Alla fine, la casa editrice è approdata a Milano. Dopo la morte di Neri Pozza, per un po’ venne gestita dal gruppo Longanesi di Mario Spagnol. Finché nel 2000 arriva a guidarla lei, quando Confindustria Vicenza e Confindustria Verona, azionisti del gruppo Athesis, ne riprendono il controllo al 100%.
«Le altre edizioni colte avevano lasciato spazi di mercato e c’era la possibilità per ridare vita a una casa editrice che si riappropriasse delle aspirazioni del fondatore. Ho creato una grafica con un lettering fisso, caratteri garamond all’interno e copertina in brossura con carta acquarello, in assoluta controtendenza con le copertine cartonate lucide degli altri, in modo da essere immediatamente riconoscibili nel settore della narrativa letteraria».
Primo libro?
«La ragazza con l’orecchino di perla, di Tracy Chevalier».
Un botto.
«Un milione di copie, una fortuna sfacciata esordire così. Ma era anche perfetto per ciò che volevamo fare. Un altro autore fondamentale per la Neri Pozza è stato Amitav Ghosh».
Che era pubblicato da Einaudi.
«Era insoddisfatto per varie ragioni sue, così lo scout mi procurò un incontro dall’agente americano dello scrittore, in una splendida casa newyorkese: volai là per spiegargli il progetto della casa editrice. Lui, che veniva dalla stesso ambiente degli scrittori descritti da Joanna Rakoff nel libro Un anno con Salinger – un mondo editoriale isolato e snob, che usava vecchie macchine da scrivere, che aveva un’autorevolezza enorme – si convinse subito. Al Salone del Libro di Torino 2016, Ghosh viene a parlare proprio della differenza fra questi due mondi».

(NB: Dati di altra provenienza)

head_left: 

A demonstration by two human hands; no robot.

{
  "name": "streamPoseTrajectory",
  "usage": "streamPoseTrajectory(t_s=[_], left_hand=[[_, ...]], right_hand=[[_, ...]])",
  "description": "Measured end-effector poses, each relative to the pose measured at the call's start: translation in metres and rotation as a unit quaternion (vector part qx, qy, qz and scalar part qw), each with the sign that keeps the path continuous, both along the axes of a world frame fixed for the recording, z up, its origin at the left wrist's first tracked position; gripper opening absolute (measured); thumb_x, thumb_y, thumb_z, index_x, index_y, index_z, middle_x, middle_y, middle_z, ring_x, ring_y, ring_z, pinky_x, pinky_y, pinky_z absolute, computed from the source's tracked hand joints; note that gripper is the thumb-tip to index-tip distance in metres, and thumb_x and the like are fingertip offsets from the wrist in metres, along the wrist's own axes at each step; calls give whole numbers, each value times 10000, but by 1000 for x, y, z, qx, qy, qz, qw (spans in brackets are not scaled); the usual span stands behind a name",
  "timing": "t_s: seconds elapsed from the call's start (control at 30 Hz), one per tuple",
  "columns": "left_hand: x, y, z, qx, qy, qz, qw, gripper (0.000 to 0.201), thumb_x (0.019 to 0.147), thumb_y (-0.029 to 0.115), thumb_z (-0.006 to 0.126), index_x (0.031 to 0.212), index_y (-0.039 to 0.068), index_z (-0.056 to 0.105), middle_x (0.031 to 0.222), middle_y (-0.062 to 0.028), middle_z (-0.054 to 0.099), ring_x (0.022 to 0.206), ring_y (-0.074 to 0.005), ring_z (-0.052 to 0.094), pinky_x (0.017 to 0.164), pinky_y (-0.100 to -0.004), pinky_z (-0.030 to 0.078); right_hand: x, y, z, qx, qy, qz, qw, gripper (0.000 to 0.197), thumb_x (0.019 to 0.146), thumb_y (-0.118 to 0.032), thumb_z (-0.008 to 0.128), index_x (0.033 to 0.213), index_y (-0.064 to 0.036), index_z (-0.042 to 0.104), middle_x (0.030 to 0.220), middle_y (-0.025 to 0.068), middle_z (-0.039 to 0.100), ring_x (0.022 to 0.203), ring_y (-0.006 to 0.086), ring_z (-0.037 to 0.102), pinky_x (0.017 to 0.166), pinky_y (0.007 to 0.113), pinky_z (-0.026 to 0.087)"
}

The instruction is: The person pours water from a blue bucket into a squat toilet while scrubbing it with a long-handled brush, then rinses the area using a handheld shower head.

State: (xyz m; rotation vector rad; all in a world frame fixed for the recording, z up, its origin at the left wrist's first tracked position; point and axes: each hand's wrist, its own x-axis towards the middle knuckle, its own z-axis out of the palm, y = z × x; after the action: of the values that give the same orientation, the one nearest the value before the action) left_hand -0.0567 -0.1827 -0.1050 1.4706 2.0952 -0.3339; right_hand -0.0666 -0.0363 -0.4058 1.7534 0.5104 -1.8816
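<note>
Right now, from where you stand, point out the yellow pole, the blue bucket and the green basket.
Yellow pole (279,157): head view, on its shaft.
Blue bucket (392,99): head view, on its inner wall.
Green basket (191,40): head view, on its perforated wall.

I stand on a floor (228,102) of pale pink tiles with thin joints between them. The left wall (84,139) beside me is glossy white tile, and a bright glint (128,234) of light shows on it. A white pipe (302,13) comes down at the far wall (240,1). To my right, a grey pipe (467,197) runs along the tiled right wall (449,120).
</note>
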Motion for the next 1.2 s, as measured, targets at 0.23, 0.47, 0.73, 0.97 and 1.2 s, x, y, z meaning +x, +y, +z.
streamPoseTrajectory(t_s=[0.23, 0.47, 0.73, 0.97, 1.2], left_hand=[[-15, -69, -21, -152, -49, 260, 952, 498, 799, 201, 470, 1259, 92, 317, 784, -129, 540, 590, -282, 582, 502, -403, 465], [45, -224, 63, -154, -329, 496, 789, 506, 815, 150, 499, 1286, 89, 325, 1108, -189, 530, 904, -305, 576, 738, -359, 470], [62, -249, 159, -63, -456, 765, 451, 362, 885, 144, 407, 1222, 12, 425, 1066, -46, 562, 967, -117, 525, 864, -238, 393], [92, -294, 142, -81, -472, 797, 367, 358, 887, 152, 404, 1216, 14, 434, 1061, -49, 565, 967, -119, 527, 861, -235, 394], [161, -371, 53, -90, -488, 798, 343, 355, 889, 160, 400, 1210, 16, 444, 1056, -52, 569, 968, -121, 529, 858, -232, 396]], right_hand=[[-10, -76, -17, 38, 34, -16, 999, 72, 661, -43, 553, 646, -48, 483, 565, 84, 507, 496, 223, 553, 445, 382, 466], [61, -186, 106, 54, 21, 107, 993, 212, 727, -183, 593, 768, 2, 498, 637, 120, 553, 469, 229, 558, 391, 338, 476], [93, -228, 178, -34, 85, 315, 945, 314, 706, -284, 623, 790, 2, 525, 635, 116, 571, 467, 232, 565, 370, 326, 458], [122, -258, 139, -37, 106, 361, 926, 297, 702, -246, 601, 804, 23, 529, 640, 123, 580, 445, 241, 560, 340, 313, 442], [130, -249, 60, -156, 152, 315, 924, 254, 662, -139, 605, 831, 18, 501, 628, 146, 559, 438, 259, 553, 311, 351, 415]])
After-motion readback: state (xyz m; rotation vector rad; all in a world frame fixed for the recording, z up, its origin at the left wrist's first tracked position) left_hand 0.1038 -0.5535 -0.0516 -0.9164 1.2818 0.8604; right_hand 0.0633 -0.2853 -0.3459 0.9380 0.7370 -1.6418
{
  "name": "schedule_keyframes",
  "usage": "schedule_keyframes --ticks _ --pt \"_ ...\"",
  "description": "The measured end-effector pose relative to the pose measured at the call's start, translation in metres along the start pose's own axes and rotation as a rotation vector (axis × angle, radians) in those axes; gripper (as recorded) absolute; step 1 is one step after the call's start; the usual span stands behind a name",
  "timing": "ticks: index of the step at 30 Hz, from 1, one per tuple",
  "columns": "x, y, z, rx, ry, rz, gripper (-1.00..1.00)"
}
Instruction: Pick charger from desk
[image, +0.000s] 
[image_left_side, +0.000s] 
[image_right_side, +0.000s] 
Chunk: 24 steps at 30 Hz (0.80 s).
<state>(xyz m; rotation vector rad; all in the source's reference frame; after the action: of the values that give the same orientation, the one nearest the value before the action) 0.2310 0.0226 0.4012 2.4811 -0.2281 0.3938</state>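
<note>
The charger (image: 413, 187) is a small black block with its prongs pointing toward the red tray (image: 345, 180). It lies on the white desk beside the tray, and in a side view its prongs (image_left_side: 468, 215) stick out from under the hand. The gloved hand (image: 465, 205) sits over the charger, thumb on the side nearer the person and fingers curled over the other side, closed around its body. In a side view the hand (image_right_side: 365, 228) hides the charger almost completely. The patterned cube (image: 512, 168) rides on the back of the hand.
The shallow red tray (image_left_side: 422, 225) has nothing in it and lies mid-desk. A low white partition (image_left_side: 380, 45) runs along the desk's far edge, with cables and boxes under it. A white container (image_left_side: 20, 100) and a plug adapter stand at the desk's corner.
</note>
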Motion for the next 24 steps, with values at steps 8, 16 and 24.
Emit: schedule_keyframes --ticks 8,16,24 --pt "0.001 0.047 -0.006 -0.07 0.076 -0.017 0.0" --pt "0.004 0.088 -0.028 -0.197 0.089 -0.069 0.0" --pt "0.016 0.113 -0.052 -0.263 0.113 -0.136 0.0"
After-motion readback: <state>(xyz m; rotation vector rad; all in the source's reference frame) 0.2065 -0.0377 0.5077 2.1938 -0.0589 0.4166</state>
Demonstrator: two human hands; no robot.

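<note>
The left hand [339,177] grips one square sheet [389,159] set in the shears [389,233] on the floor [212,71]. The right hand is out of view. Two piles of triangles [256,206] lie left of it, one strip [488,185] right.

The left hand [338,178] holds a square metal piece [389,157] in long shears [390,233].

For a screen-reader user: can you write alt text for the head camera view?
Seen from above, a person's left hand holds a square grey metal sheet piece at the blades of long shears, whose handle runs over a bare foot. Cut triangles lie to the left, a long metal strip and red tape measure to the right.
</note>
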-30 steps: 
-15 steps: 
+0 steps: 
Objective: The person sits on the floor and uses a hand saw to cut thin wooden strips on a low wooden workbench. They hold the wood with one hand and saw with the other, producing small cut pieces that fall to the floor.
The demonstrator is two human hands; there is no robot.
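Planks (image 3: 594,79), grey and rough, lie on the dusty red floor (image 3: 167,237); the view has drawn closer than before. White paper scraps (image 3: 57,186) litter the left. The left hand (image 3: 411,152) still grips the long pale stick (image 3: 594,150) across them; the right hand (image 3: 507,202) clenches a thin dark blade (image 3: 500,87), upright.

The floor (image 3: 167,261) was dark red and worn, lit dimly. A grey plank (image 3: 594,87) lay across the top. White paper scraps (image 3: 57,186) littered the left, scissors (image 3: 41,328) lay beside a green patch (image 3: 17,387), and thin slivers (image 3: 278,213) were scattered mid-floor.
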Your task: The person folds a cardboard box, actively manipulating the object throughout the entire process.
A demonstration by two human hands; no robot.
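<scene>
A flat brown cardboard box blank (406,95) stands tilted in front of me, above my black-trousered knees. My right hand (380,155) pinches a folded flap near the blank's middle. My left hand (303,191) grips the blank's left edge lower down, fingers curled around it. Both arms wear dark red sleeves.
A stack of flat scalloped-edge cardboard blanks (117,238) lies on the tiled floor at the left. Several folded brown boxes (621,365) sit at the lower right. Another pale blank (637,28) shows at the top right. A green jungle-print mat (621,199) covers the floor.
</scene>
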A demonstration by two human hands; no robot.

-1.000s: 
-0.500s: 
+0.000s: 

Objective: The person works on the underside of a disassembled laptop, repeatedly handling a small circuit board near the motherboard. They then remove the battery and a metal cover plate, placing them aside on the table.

Il rapporto con gli autori è molto diverso oggi rispetto agli anni del fondatore?
«Forme di dialogo comparabili a quelle che i carteggi ci raccontano degli anni di Neri Pozza, purtroppo, mi capitano più che altro con gli autori stranieri. Con Edward St Aubyn ho parlato per ore di Shakespeare e Harold Bloom… Per Shantaram, il grande successo di David Gregory-Roberts, vincemmo l’asta, anche contro un grande gruppo che offriva di più, perché lui aveva scritto un saggio di teoria del romanzo in cui citava il filosofo Jacques Derrida, e io dissi che ero stato un suo “allievo”, anche se in realtà avevo seguito un seminario all’università…».
E con gli italiani?
«È più difficile: hanno l’aspetto di chi dice: sto facendo un mestiere. Con qualche eccezione, come Wanda Marasco, appunto, poetessa e scrittrice molto colta. Ma è come se si fosse consumata una rottura».
Sono anni durissimi per l’editoria in generale.
«Ci sono anche nuovi segnali internazionali incoraggianti. Dopo la crisi delle librerie cominciata con l’esplosione dei megastore, e poi la grande crisi degli stessi megastore, in America si registra la rinascita delle piccole librerie specializzate. Anche in Italia, una catena libraria di pura narrativa letteraria, come le Feltrinelli negli anni 70, potrebbe avere oggi un grande successo: essere un luogo di incontro e di interazione con i lettori. E non è certo un caso se, in questo momento, ci sono editori di qualità che hanno deciso di percorrere la strada da soli, anziché quella del mega-gruppo. Quando Umberto Eco, prima morire, annunciò La Nave di Teseo con Elisabetta Sgarbi – «Facciamo questa follia» – in realtà era pienamente nel corso delle cose nuove che possono accadere».